A coordenação do projeto Ntwanano é de Ricardo Kuchenbecker, epidemiologista do Hospital de Clínicas da Universidade Federal do Rio Grande do Sul (UFRGS). Além de Marcos Benedetti e Kuchenbecker, participam da equipe Fernando Seffner, especialista em saúde pública e professor da UFRGS, a médica Rosana Del Bianco, e os enfermeiros Sérgio Aquino e Luciana Teixeira. “Tínhamos aprendido muito com a nossa epidemia, já tínhamos condição de ensinar”, diz Rosana Del Bianco, infectologista do Hospital Emílio Ribas de São Paulo e que coordena a frente de tratamento e capacitação. “Viemos aqui para ensinar o que já aprendemos”.
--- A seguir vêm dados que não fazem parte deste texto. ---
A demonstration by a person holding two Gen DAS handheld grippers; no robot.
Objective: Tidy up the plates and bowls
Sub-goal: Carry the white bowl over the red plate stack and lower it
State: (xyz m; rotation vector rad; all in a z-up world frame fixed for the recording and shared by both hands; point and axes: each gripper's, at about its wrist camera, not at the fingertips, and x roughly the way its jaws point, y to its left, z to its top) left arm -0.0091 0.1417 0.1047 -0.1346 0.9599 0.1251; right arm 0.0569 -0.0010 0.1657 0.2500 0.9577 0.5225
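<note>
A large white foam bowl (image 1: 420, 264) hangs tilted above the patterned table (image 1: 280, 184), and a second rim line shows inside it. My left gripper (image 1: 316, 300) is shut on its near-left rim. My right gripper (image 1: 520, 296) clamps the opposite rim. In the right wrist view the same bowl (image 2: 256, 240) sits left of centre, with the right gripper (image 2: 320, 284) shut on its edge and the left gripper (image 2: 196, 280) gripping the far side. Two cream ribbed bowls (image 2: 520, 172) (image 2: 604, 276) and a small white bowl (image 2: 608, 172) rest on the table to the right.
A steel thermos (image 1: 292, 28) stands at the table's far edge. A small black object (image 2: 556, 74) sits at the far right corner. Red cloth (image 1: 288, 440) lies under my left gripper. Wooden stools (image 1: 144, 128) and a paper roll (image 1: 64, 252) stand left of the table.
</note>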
Mas os profissionais brasileiros nem sempre foram recebidos com hospitalidade. “Chegamos a ser humilhados quando informamos que estávamos oferecendo 100 tratamentos, mas nenhum dinheiro”, lembra Seffner. Só a poderosa FDC, Fundação Para o Desenvolvimento da Comunidade, dirigida por Graça Machel, viúva do ex-presidente moçambicano Samora Machel e atual mulher de Nelson Mandela, contava na época, somando as ajudas prometidas, com mais de 10 milhões de dólares.

Ao oferecer tratamento anti-retroviral, o Brasil dava também capacitação e treinamento contínuo para os profissionais moçambicanos, lembra Rosana Del Bianco. O Hospital de Dia, uma ala reformada pela Agência Francesa de Cooperação, dentro do gigantesco Hospital Central de Maputo, está se transformando em um “hospital-escola” para o ensino e a prática do uso dos anti-retrovirais. É lá que os doentes são atendidos.
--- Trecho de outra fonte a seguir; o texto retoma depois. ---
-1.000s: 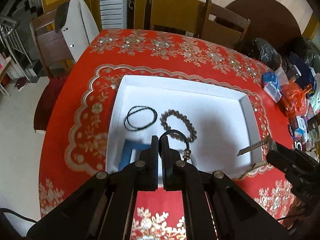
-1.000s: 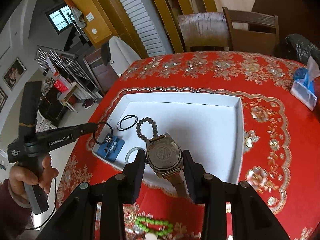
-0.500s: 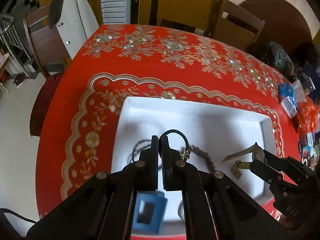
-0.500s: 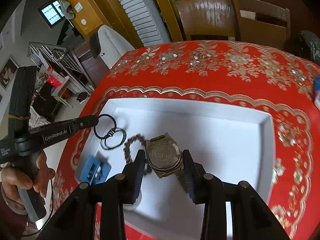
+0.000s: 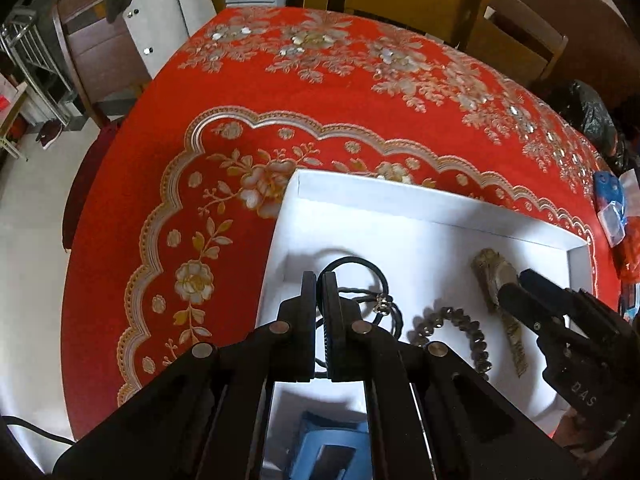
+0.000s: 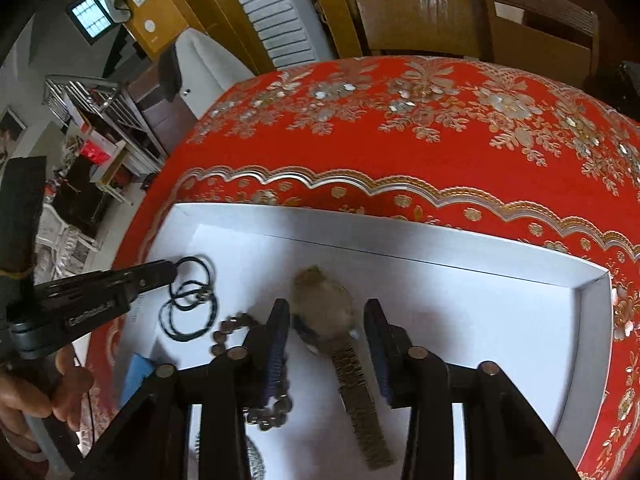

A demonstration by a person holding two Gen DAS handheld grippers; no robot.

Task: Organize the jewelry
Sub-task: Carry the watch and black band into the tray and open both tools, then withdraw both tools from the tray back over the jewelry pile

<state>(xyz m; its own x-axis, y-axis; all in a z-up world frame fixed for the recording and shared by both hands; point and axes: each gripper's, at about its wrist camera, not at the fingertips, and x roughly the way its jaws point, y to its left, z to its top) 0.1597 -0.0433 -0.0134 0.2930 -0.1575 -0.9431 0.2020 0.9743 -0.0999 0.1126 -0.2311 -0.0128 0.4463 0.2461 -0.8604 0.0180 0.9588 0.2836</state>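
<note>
A white tray [image 5: 420,200] lies on the red tablecloth; it also shows in the right wrist view [image 6: 440,252]. My left gripper [image 5: 319,280] is shut on a thin black cord bracelet [image 5: 362,266] with a small metal charm, low over the tray's left part, above a black cord loop [image 6: 188,320]. My right gripper [image 6: 326,312] is open, its fingers on either side of a gold-tone watch [image 6: 324,312] that lies on the tray floor. The watch also shows in the left wrist view [image 5: 494,276]. A brown bead bracelet [image 5: 456,332] lies between the two grippers.
A blue box [image 5: 328,452] sits in the tray's near left corner. Wooden chairs [image 6: 420,12] stand behind the table. Blue and orange packets [image 5: 610,204] lie at the table's right edge.
The right gripper has opened and let go of the watch, which now lies on the tray. Both grippers have moved forward and lower over the tray. The left gripper still holds the cord bracelet.
</note>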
Rosana estima que atualmente existem entre 120 mil e 150 mil pacientes necessitando do coquetel, entre os cerca de 1,5 milhão de infectados pelo HIV em Moçambique. Para Natália Dava, da Associação Moçambicana para o Desenvolvimento da Família (Amodefa), o número é bem maior: ela calcula que 300 mil pacientes já estariam precisando de anti-retrovirais.
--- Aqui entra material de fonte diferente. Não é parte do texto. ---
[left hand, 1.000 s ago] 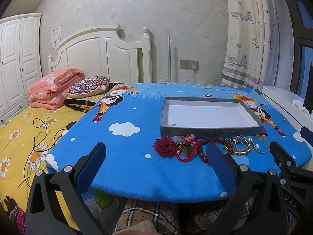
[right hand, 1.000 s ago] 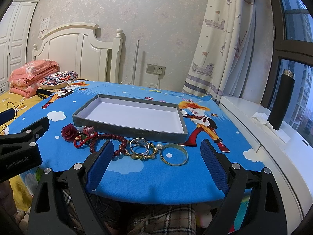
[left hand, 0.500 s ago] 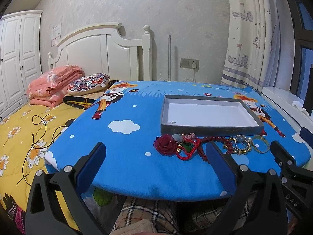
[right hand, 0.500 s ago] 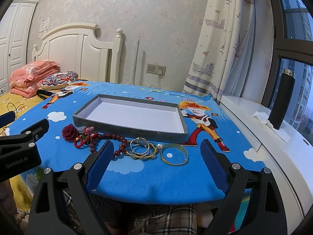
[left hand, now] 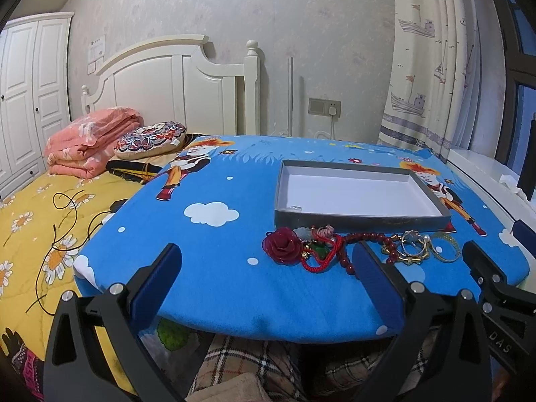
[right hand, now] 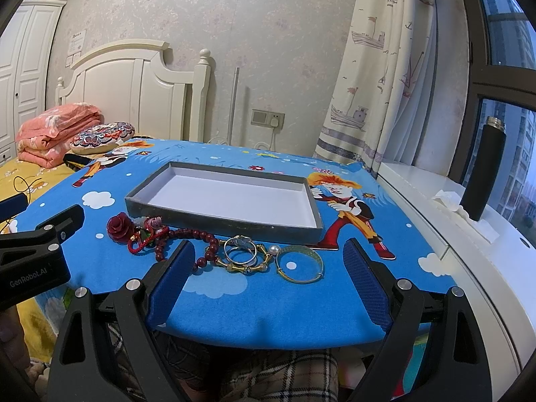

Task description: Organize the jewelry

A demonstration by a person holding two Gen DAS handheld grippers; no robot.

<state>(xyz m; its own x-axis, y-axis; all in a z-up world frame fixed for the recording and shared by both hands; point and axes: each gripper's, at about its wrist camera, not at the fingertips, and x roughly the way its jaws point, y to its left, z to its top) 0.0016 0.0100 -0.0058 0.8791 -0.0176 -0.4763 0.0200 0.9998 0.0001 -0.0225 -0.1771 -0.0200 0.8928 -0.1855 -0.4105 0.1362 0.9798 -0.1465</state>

A situação piora quando se constata que, em todo o país, o número de médicos é de no máximo 500. Com 20 milhões de habitantes, Moçambique tem um médico para cada grupo de 40 mil pessoas. A Organização Mundial da Saúde recomenda que a proporção seja de um médico para mil habitantes. Para completar, dos 500 médicos que trabalham em Moçambique, menos de 200 estão capacitados para prescrever os medicamentos anti-retrovirais e lidar com seus efeitos colaterais.